Santiago Roldós respondió:

La carta de Jacobo Bucaram mencionó dos veces a Jaime Roldós. Pero Santiago Roldós, el hijo menor del expresidente, le replicó:

«Jacobo Bucaram Pulley tendría que lavarse la boca y la consciencia antes de atreverse a aludir a Jaime Roldós Aguilera, por más que haya sido efectivamente su tío, por la misma coincidencia genética que hizo que mi madre, Martha Bucaram Ortiz, una mujer excepcional e íntegra, fuese hermana de un miserable traidor y ratero como Abdalá Bucaram Ortiz, insolente guardaespaldas, gángster y mercachifle de la oligarquía a la que Jaime Roldós y Martha Bucaram combatieron, y de la que nunca quisieron ser parte, a diferencia de la mafia sangrante y ominosamente arropada por la espantosa bandera del PRE y luego de FE.

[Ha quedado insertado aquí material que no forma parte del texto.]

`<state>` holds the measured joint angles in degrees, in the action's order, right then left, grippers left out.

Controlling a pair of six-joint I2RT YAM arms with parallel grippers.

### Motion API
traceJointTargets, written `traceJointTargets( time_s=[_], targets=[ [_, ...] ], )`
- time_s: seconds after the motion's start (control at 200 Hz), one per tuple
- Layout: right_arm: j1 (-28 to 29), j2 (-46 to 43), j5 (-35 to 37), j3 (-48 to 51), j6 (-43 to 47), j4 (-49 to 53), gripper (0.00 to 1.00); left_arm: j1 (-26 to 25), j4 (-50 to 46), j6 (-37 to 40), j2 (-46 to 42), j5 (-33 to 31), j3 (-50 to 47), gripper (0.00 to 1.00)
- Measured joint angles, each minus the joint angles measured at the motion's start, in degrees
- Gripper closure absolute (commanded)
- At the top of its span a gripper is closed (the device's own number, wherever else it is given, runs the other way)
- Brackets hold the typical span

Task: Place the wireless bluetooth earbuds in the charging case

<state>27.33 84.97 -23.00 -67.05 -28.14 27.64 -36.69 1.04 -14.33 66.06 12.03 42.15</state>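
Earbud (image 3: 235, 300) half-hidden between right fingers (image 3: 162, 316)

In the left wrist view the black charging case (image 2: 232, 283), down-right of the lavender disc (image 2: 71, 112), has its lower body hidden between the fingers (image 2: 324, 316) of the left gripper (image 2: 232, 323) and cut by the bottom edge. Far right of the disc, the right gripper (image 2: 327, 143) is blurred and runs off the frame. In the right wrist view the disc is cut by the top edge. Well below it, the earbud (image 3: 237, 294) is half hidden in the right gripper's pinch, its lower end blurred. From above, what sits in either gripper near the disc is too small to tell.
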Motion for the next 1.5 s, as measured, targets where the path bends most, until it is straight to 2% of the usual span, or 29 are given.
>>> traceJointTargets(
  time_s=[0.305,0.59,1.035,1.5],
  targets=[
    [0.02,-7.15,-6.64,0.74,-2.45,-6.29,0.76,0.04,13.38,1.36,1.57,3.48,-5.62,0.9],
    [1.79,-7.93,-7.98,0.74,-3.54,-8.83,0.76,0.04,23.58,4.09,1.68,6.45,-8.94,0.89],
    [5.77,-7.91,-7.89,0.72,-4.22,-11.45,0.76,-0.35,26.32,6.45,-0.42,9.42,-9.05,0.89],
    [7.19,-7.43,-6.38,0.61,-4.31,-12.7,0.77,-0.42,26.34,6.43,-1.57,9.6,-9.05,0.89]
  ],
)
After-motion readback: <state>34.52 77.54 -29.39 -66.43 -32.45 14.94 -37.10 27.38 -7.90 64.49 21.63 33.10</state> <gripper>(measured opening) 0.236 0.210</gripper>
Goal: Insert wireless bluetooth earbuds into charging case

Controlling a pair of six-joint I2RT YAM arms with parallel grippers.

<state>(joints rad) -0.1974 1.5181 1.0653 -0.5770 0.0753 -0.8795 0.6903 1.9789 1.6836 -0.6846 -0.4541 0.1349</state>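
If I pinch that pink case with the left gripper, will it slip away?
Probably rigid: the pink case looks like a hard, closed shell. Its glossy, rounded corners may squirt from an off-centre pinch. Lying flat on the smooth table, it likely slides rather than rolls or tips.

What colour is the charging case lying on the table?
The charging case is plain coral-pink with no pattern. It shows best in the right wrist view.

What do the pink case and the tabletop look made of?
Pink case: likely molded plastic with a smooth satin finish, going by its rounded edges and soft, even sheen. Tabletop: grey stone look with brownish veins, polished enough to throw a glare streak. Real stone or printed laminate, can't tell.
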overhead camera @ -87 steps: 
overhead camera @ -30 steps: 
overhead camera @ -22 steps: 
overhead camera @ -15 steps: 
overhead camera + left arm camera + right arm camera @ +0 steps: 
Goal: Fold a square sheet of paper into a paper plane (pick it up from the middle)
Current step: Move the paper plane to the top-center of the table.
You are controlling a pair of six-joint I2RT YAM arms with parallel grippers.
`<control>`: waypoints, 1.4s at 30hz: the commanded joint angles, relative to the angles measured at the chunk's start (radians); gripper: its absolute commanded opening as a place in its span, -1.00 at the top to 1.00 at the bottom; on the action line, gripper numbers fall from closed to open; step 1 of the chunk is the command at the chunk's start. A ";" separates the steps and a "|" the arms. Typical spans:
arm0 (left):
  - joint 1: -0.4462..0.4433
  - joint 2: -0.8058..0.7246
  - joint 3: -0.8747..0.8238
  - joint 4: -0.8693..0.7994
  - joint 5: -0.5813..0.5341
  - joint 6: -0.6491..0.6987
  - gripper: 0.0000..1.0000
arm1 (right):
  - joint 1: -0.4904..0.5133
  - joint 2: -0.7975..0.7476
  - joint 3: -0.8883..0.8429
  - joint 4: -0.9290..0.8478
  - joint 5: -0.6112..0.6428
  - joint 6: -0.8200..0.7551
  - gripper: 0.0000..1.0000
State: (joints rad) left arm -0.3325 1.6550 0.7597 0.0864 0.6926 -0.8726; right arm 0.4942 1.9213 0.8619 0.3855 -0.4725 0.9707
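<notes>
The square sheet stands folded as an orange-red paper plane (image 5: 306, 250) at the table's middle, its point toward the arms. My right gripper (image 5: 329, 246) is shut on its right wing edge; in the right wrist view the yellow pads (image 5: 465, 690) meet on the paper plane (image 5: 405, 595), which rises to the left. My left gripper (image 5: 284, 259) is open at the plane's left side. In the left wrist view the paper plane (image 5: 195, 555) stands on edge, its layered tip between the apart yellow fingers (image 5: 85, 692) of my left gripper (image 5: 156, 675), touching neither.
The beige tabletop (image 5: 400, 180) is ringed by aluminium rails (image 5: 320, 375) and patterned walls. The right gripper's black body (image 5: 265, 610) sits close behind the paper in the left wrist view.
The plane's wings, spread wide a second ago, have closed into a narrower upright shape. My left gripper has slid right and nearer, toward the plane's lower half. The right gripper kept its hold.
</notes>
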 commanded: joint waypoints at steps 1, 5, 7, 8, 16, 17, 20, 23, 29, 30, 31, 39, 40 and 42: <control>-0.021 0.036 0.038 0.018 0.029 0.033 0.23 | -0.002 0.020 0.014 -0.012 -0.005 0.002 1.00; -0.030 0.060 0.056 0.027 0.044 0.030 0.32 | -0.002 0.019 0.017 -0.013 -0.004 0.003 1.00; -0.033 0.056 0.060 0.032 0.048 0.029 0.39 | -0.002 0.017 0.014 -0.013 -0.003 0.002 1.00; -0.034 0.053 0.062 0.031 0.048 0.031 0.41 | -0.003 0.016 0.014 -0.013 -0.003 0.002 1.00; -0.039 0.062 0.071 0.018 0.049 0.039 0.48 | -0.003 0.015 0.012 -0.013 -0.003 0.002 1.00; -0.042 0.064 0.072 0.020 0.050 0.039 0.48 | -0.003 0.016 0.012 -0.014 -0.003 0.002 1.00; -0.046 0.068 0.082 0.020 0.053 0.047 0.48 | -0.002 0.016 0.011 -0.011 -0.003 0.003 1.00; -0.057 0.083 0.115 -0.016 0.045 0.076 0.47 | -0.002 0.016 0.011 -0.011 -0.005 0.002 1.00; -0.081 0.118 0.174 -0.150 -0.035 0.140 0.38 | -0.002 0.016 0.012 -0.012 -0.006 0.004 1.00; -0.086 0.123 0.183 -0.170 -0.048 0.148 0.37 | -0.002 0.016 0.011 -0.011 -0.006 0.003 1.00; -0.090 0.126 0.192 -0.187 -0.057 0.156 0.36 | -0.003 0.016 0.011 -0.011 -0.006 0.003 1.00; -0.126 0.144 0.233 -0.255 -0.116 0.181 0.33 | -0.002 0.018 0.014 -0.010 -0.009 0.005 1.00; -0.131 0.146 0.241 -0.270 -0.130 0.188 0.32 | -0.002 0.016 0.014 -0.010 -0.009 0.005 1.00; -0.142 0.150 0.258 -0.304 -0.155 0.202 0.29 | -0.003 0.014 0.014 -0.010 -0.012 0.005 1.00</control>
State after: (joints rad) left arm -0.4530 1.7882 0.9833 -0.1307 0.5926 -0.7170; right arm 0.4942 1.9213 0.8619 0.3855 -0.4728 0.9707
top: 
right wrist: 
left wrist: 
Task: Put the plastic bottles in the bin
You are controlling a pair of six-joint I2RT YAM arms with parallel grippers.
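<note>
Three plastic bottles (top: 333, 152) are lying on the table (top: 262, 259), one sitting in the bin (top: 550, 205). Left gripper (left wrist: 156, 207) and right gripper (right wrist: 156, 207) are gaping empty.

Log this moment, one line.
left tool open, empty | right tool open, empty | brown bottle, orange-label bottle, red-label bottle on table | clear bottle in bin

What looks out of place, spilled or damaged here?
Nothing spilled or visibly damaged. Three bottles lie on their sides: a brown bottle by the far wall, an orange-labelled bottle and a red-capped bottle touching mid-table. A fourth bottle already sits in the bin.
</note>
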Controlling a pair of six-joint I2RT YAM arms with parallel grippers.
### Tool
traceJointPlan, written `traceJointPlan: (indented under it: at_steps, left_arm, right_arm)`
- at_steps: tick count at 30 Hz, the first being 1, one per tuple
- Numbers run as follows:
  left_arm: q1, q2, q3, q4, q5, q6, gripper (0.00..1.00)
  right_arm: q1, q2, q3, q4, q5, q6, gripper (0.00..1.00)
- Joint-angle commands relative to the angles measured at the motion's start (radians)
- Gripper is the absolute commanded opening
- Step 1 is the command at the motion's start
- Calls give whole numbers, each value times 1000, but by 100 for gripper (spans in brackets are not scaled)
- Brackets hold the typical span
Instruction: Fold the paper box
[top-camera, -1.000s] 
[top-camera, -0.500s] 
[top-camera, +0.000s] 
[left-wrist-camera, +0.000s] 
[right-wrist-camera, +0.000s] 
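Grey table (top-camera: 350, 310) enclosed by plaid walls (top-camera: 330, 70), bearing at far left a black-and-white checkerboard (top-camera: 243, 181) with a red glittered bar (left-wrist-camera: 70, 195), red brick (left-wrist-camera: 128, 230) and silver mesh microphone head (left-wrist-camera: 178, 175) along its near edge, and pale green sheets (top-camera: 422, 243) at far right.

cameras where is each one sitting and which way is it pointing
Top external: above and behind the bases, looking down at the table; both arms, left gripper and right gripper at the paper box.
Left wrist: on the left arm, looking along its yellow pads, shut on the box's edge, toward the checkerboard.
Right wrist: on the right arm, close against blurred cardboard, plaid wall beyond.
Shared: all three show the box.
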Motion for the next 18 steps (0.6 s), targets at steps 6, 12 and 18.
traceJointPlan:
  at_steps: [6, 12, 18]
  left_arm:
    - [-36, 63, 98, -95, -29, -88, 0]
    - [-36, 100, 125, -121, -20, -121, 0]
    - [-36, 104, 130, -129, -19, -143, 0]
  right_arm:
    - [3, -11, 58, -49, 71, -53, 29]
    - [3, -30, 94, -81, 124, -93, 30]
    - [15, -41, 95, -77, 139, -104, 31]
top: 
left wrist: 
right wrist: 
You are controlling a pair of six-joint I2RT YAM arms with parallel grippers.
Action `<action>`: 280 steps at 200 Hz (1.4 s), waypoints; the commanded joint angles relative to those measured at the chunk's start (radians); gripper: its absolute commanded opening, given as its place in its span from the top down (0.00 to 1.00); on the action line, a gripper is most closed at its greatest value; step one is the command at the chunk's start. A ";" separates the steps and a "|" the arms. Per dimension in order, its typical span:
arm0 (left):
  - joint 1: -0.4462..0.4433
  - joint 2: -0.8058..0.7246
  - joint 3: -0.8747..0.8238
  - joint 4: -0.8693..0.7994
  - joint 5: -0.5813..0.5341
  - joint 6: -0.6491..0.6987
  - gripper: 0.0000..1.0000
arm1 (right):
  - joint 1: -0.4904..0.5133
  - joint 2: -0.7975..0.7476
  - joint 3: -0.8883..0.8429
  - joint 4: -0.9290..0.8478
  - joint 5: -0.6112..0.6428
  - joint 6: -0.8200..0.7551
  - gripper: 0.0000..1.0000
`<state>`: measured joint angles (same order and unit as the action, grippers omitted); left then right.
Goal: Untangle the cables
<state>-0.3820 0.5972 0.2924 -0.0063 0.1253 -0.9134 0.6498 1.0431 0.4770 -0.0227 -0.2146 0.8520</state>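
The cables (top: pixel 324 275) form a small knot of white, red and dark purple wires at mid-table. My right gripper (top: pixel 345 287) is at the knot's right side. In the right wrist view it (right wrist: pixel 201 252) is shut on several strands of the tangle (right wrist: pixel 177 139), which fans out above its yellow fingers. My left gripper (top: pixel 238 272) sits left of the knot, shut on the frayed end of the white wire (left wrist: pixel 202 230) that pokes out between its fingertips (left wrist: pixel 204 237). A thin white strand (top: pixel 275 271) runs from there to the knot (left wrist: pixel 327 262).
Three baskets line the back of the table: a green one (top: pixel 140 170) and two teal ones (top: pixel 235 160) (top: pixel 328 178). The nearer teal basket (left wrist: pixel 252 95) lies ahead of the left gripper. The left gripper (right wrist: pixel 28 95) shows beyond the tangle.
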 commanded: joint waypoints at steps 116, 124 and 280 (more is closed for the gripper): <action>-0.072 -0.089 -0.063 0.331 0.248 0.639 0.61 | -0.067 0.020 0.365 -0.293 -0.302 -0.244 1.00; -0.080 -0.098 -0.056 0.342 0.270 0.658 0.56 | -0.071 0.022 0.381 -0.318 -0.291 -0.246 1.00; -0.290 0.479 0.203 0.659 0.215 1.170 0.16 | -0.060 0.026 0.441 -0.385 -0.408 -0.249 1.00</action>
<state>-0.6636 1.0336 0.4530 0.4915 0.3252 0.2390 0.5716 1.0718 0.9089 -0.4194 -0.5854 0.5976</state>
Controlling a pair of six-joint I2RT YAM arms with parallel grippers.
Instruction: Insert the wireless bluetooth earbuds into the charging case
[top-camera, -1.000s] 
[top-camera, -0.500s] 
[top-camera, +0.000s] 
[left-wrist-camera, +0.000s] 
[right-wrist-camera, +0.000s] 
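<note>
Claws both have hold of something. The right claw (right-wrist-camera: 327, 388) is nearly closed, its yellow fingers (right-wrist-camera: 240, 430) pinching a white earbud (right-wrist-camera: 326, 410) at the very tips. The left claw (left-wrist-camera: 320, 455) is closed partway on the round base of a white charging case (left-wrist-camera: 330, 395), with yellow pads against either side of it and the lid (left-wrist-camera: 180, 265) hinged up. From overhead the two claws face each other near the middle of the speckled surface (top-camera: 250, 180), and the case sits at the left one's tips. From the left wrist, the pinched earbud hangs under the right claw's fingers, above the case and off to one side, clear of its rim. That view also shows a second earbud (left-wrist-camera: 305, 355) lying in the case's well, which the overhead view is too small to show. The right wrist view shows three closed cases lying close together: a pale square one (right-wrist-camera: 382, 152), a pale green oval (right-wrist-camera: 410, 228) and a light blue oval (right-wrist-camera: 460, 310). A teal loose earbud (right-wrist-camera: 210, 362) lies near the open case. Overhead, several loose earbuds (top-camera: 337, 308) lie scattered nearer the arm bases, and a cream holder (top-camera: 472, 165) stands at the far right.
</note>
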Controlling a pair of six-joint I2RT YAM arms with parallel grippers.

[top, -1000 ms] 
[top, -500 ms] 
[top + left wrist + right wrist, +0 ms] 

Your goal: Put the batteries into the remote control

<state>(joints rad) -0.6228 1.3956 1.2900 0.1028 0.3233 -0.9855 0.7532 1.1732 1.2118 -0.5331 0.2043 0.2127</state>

«Hay muchas posibilidades de ser Bucaram y decente; no se escondan en la misma lógica de pacotilla usada por las mafias intocadas de los social y demócratas cristianos de ayer y de hoy: con todo lo sufrido en mi propia historia, con toda la violencia patriarcal sufrida por mí y mis hermanas a manos de una familia enloquecida por el poder y el dinero, no creo que los cínicos de Abdalá y sus secuaces sean peores que Alarcón, Mahuad, Lucio,el saliente ministro Richard Martínez u otros decentes especímenes de la estirpe de extractivistas y déspotas que nos gobiernan.